Der Weg von schroffer Grunge-Wucht („Coming Of Age“, „Your Call“) zu euphorischen Alternative-Pop („Fond Of You“, „Just Keep Swimming“) ist dabei nie weit. Auch für einen Special Guest ist Platz. Bei „You Are My Favorite Place To Stay“ steht Pabst-Schlagzeuger Tore Knipping mit auf der Bühne und darf sich als Gitarrist beweisen, nachdem Seiffert auf ihrer aktuellen LP aus einer unveröffentlichten Pabst-Demo-Aufnahmen eines ihrer herzergreifendsten Lieder gemacht hat. Das elegische „Dance Into My Head“ sorgt derweil zur Mitte des Auftritts für klangliche Kontraste und unterstreicht die Wandelbarkeit von Blush Always, bevor es bei der Zugabe bei „Postpone“, „Default“ und der fiesen kleinen Punknummer „Autoimmunity“ ganz zum Schluss der Show (und der Tour) ausgelassen wüst wird.
Eine Band als Geschenk
Obwohl sich Katja Siffert ein wenig unter einem Hut Marke Jamiroquai versteckt, der ihr oft ein bisschen zu tief ins Gesicht rutscht: Von der lähmender Bühnenangst, die einst den Namen ihrer Band inspirierte, ist in Berlin nichts zu spüren. Im Gegenteil: Das gleiche Selbstbewusstsein, das sie inzwischen inhaltlich von Selbstfindung zu Selbstreflektion und klanglich zu mehr Klarheit geführt hat, strahlt sie inzwischen auch auf der Bühne und ganz besonders auch bei ihren unumwundenen Ansagen aus, mit denen sie unterstreicht, dass sie lieber ihren eigenen Weg geht, als sich von der Musikindustrie vereinnahmen zu lassen.

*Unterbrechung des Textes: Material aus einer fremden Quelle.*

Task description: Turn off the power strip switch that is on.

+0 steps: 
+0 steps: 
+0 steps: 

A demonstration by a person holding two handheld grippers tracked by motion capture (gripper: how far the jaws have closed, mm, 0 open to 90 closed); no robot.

Vor dem wunderbar sphärischen „Girl In A Band“ erzählt sie, wie viel Überwindung es sie gekostet hat, sich überhaupt erst einmal zu trauen, ihre Lieder zu teilen und sich auf eine Bühne zu stellen, und wie glücklich sie ist, dass ihr größter Wunsch, eben jenes girl in a band zu sein, mit der Veröffentlichung ihrer Platten und den Konzerten mit ihrer Band nun in Erfüllung gegangen ist. Man könnte auch sagen: Blush Always sind ein Geschenk. Für Katja – und erst recht für ihr Publikum!